Work instruction:
Each record has to be returned exactly as it appears.

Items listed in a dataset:
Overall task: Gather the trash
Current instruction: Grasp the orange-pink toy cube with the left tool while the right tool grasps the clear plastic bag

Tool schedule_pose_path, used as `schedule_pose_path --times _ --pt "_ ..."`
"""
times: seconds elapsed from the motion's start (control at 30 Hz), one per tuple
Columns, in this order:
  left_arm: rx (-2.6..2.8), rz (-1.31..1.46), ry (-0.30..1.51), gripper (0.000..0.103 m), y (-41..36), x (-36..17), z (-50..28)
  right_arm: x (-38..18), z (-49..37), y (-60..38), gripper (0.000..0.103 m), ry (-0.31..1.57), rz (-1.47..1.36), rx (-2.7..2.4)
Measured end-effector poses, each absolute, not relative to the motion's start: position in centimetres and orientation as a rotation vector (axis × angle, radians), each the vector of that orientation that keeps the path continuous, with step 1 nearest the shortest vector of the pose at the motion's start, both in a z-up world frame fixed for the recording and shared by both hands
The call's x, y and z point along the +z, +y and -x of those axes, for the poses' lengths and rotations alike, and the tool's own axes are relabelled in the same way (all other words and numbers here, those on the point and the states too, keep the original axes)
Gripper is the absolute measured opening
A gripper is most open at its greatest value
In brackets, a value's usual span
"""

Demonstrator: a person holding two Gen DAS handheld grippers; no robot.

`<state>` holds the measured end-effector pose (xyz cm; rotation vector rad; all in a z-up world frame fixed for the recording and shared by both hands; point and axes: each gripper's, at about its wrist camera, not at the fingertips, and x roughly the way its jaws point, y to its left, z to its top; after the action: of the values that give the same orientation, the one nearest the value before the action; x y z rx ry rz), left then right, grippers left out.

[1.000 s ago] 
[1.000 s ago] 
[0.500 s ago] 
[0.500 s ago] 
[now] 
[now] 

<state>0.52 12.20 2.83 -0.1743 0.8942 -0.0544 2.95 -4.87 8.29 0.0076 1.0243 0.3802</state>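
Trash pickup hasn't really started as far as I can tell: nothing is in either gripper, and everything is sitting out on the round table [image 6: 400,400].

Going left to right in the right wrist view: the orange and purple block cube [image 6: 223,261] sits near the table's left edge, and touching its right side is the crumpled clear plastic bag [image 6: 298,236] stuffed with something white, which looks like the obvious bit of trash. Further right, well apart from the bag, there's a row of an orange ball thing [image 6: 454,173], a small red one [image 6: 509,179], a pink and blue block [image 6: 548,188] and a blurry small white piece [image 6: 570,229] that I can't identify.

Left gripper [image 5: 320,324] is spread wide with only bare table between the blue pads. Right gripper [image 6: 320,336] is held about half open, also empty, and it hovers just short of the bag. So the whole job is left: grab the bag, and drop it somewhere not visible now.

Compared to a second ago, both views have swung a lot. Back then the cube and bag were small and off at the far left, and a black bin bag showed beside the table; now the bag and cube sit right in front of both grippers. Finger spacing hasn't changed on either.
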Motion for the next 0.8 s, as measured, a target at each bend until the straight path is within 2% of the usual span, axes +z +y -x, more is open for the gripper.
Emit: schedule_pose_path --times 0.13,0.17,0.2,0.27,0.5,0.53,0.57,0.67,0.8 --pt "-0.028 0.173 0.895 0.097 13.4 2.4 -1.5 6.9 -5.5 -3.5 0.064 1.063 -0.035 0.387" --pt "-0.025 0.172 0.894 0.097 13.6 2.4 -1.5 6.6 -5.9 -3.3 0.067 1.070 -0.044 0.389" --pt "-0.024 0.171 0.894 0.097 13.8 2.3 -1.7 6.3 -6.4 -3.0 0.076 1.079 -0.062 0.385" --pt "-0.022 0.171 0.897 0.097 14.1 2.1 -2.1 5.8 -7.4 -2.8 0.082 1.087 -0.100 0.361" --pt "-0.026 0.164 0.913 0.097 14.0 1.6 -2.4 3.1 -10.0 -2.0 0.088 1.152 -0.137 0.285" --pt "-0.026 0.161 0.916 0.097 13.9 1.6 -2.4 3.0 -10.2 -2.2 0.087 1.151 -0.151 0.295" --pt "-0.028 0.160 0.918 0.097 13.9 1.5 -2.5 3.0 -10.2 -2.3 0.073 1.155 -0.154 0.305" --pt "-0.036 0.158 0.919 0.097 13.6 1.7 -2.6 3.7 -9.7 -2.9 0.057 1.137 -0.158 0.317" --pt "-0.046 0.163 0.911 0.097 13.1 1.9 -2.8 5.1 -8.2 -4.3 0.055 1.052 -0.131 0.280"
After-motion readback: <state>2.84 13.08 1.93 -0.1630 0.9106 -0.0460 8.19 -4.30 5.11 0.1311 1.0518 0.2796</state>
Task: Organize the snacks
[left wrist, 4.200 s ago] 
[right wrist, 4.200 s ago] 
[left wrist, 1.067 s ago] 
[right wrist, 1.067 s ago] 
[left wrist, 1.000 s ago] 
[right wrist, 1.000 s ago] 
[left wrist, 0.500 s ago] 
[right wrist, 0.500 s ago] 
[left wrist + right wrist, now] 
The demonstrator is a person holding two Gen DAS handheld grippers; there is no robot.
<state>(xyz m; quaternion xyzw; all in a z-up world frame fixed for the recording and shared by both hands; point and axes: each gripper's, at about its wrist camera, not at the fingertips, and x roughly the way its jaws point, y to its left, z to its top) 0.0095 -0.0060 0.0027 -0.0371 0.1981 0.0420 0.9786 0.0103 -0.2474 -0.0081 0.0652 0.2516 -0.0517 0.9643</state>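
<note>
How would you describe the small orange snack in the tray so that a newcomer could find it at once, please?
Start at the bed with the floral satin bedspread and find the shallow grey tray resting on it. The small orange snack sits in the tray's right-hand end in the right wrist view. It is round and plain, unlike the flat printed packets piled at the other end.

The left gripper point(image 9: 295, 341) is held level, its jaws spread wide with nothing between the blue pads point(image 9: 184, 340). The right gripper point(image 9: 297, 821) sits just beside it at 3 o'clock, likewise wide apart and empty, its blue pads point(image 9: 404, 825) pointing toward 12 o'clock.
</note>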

Solution to this task:
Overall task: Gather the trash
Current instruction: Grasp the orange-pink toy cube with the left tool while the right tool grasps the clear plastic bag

Tool schedule_pose_path, used as `schedule_pose_path --times _ --pt "_ ..."`
"""
times: seconds elapsed from the motion's start (control at 30 Hz), one per tuple
Columns, in this order:
  left_arm: rx (-2.6..2.8), rz (-1.31..1.46), ry (-0.30..1.51), gripper (0.000..0.103 m), y (-41..36), x (-36..17), z (-50..28)
  right_arm: x (-38..18), z (-49..37), y (-60..38), gripper (0.000..0.103 m), ry (-0.31..1.57), rz (-1.47..1.36), rx (-2.7..2.4)
Measured end-effector poses, each absolute, not relative to the motion's start: position in centimetres and orientation as a rotation vector (axis × angle, radians), each the vector of that orientation that keeps the path continuous, with step 1 nearest the shortest vector of the pose at the motion's start, both in a z-up world frame fixed for the recording and shared by both hands
The call's x, y and z point along the +z, +y and -x of those axes, for the poses' lengths and rotations alike, and the tool's own axes are relabelled in the same way (all other words and numbers here, those on the point and the states too, keep the original axes)
Gripper is the absolute measured opening
A gripper is most open at its greatest value
In brackets, a value's usual span
"""

Demonstrator: a person holding two Gen DAS handheld grippers; no robot.

`<state>` holds the measured end-effector pose (xyz cm; rotation vector rad; all in a z-up world frame fixed for the recording and shared by both hands; point and axes: each gripper's, at about its wrist camera, not at the fingertips, and x roughly the way its jaws point, y to its left, z to its top; after the action: of the values that give the same orientation, the one nearest the value before the action; x y z rx ry rz), left then right, grippers left out.

[1.000 s ago] 
[1.000 s ago] 
[0.500 s ago] 
[0.500 s ago] 
[now] 
[now] 

<state>0.52 12.20 2.83 -0.1743 0.8942 -0.0544 2.95 -4.87 8.29 0.0076 1.0243 0.3802</state>
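Trash pickup hasn't really started as far as I can tell: nothing is in either gripper, and everything is sitting out on the round table [image 6: 400,400].

Going left to right in the right wrist view: the orange and purple block cube [image 6: 223,261] sits near the table's left edge, and touching its right side is the crumpled clear plastic bag [image 6: 298,236] stuffed with something white, which looks like the obvious bit of trash. Further right, well apart from the bag, there's a row of an orange ball thing [image 6: 454,173], a small red one [image 6: 509,179], a pink and blue block [image 6: 548,188] and a blurry small white piece [image 6: 570,229] that I can't identify.

Left gripper [image 5: 320,324] is spread wide with only bare table between the blue pads. Right gripper [image 6: 320,336] is held about half open, also empty, and it hovers just short of the bag. So the whole job is left: grab the bag, and drop it somewhere not visible now.

Compared to a second ago, both views have swung a lot. Back then the cube and bag were small and off at the far left, and a black bin bag showed beside the table; now the bag and cube sit right in front of both grippers. Finger spacing hasn't changed on either.
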Motion for the next 0.8 s, as measured, a target at each bend until the straight path is within 2% of the usual span, axes +z +y -x, more is open for the gripper.
Emit: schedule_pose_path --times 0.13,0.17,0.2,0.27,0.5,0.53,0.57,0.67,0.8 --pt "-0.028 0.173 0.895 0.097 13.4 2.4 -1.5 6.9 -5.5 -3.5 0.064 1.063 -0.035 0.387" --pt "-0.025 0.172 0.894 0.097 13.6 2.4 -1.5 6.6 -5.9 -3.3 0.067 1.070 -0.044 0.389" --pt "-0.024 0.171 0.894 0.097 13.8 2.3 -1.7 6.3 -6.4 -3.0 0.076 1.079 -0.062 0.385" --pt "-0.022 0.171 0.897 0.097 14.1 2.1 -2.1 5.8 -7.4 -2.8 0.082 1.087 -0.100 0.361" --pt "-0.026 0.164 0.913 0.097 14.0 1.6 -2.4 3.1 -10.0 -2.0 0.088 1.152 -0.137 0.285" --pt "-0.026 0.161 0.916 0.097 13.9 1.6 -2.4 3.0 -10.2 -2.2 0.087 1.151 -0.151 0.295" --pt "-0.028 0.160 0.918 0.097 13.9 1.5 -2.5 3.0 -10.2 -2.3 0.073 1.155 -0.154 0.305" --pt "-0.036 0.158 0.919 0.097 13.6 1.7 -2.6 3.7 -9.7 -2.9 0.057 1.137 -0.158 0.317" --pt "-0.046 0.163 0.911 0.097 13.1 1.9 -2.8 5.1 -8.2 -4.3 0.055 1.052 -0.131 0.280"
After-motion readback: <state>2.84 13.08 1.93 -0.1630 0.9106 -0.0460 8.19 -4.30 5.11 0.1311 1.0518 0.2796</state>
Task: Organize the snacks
[left wrist, 4.200 s ago] 
[right wrist, 4.200 s ago] 
[left wrist, 1.067 s ago] 
[right wrist, 1.067 s ago] 
[left wrist, 1.000 s ago] 
[right wrist, 1.000 s ago] 
[left wrist, 0.500 s ago] 
[right wrist, 0.500 s ago] 
[left wrist + right wrist, now] 
The demonstrator is a person holding two Gen DAS handheld grippers; there is no robot.
<state>(xyz m; quaternion xyzw; all in a z-up world frame fixed for the recording and shared by both hands; point and axes: each gripper's, at about its wrist camera, not at the fingertips, and x roughly the way its jaws point, y to its left, z to its top) 0.0095 -0.0060 0.0027 -0.0371 0.1981 0.0420 0.9786 0.0103 -0.2474 -0.0081 0.0652 0.2516 -0.0517 0.9643</state>
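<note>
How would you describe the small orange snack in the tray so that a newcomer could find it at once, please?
Start at the bed with the floral satin bedspread and find the shallow grey tray resting on it. The small orange snack sits in the tray's right-hand end in the right wrist view. It is round and plain, unlike the flat printed packets piled at the other end.

The left gripper point(image 9: 295, 341) is held level, its jaws spread wide with nothing between the blue pads point(image 9: 184, 340). The right gripper point(image 9: 297, 821) sits just beside it at 3 o'clock, likewise wide apart and empty, its blue pads point(image 9: 404, 825) pointing toward 12 o'clock.
</note>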

There is no more output to give.